# Your goal:
Transcribe the listing that follows in full, omitting pictures.

# Material provided:
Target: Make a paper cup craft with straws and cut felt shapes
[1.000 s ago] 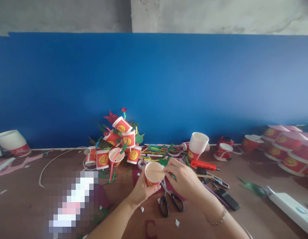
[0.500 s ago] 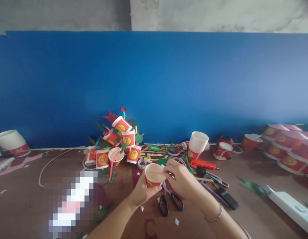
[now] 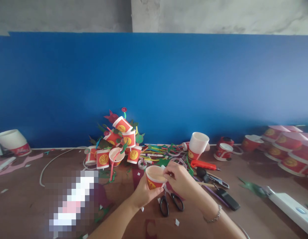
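My left hand is wrapped round a red paper cup with a gold emblem, held upright above the brown table. At the cup's right rim my right hand is closed in a pinch; what the fingers hold is too small to make out. A bracelet circles my right wrist. Black-handled scissors lie on the table just below the cup.
A pile of decorated red cups with paper flowers stands at the back by the blue wall. Coloured strips, a stack of white cups, a red cutter, keys and more red cups lie to the right.
The thin stick that lay across the cup's mouth is no longer seen. The cup has sunk slightly, and my right hand has closed in on its rim.
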The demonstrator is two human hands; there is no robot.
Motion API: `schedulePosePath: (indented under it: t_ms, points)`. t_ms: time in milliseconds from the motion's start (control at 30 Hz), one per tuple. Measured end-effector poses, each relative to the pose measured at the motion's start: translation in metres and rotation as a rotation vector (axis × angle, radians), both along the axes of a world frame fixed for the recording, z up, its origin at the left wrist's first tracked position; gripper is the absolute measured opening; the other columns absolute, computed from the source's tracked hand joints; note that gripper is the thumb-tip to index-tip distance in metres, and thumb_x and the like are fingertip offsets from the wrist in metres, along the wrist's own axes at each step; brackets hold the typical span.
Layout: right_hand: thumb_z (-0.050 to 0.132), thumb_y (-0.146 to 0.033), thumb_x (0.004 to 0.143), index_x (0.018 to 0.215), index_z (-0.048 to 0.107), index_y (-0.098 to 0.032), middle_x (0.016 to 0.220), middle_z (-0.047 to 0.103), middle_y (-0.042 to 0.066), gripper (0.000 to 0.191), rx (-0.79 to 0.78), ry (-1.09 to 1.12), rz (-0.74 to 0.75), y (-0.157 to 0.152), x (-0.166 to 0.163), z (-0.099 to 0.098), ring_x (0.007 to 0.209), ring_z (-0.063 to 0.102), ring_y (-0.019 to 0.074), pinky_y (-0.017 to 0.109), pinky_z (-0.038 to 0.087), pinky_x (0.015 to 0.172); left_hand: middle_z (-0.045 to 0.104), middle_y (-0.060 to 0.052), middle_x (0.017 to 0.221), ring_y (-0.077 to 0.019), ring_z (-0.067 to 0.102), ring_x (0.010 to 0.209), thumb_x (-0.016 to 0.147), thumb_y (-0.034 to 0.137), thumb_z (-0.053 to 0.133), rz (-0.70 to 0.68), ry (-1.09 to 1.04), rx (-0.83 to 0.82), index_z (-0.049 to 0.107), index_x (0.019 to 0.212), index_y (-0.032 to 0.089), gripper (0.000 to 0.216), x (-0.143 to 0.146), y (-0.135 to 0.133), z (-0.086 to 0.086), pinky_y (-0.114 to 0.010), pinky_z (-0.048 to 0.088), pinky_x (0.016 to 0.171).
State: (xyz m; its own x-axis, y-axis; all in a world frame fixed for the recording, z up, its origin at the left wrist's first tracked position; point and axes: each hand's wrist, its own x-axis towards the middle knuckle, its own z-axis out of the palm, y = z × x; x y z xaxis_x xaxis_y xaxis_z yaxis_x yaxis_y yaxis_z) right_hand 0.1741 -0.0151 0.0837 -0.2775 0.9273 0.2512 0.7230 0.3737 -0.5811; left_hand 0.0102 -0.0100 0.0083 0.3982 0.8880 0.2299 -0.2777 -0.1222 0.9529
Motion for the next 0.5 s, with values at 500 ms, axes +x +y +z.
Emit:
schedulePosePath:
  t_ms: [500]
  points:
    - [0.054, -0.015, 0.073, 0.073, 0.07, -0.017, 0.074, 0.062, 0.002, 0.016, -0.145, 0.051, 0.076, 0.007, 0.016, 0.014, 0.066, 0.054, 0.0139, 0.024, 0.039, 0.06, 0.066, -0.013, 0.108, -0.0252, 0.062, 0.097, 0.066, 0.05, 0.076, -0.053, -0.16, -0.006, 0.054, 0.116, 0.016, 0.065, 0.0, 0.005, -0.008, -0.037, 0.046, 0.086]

# Solution:
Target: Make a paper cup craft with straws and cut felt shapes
[1.000 s ago] 
[0.500 s ago] 
[now] 
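My left hand is wrapped round a red paper cup with a gold emblem, held upright above the brown table. At the cup's right rim my right hand is closed in a pinch; what the fingers hold is too small to make out. A bracelet circles my right wrist. Black-handled scissors lie on the table just below the cup.
A pile of decorated red cups with paper flowers stands at the back by the blue wall. Coloured strips, a stack of white cups, a red cutter, keys and more red cups lie to the right.
The thin stick that lay across the cup's mouth is no longer seen. The cup has sunk slightly, and my right hand has closed in on its rim.
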The demonstrator is two human hands; there is no robot.
Motion API: `schedulePosePath: (indented under it: t_ms, points)`. t_ms: time in milliseconds from the motion's start (control at 30 Hz), one per tuple. Measured end-effector poses, each relative to the pose measured at the motion's start: translation in metres and rotation as a rotation vector (axis × angle, radians), both along the axes of a world frame fixed for the recording, z up, its origin at the left wrist's first tracked position; gripper is the absolute measured opening; the other columns absolute, computed from the source's tracked hand joints; note that gripper is the thumb-tip to index-tip distance in metres, and thumb_x and the like are fingertip offsets from the wrist in metres, along the wrist's own axes at each step; brackets hold the typical span.
Layout: right_hand: thumb_z (-0.050 to 0.132), thumb_y (-0.146 to 0.033), thumb_x (0.004 to 0.143), index_x (0.018 to 0.215), index_z (-0.048 to 0.107), index_y (-0.098 to 0.032), middle_x (0.016 to 0.220), middle_z (-0.047 to 0.103), middle_y (-0.042 to 0.066), gripper (0.000 to 0.191), rx (-0.79 to 0.78), ry (-1.09 to 1.12), rz (-0.74 to 0.75), y (-0.157 to 0.152), x (-0.166 to 0.163), z (-0.099 to 0.098), ring_x (0.007 to 0.209), ring_z (-0.063 to 0.102), ring_y (-0.019 to 0.074), pinky_y (-0.017 to 0.109), pinky_z (-0.038 to 0.087), pinky_x (0.015 to 0.172); left_hand: middle_z (-0.045 to 0.104), middle_y (-0.060 to 0.052), middle_x (0.017 to 0.221), ring_y (-0.077 to 0.019), ring_z (-0.067 to 0.102), ring_x (0.010 to 0.209), thumb_x (-0.016 to 0.147), thumb_y (-0.034 to 0.137), thumb_z (-0.053 to 0.133), rz (-0.70 to 0.68), ry (-1.09 to 1.04), rx (-0.83 to 0.82), index_z (-0.049 to 0.107), index_x (0.019 to 0.212), index_y (-0.032 to 0.089), gripper (0.000 to 0.216), x (-0.143 to 0.146), y (-0.135 to 0.133), z (-0.086 to 0.086), pinky_y (-0.114 to 0.010), pinky_z (-0.048 to 0.088), pinky_x (0.016 to 0.171).
State: (xyz m; its own x-axis, y-axis; all in a world frame fixed for the recording, z up, its origin at the left wrist's first tracked position; point and axes: each hand's wrist, its own x-axis towards the middle knuckle, its own z-axis out of the palm, y = z × x; x y z xaxis_x xaxis_y xaxis_z yaxis_x yaxis_y yaxis_z) right_hand 0.1741 -0.0151 0.0837 -0.2775 0.9273 0.2512 0.7230 0.3737 -0.5811; left_hand 0.0102 -0.0100 0.0083 0.3982 0.8880 0.2299 -0.2777 -0.1222 0.9529
Motion for the next 0.5 s, with values at 500 ms, axes +x +y +z.
Emit:
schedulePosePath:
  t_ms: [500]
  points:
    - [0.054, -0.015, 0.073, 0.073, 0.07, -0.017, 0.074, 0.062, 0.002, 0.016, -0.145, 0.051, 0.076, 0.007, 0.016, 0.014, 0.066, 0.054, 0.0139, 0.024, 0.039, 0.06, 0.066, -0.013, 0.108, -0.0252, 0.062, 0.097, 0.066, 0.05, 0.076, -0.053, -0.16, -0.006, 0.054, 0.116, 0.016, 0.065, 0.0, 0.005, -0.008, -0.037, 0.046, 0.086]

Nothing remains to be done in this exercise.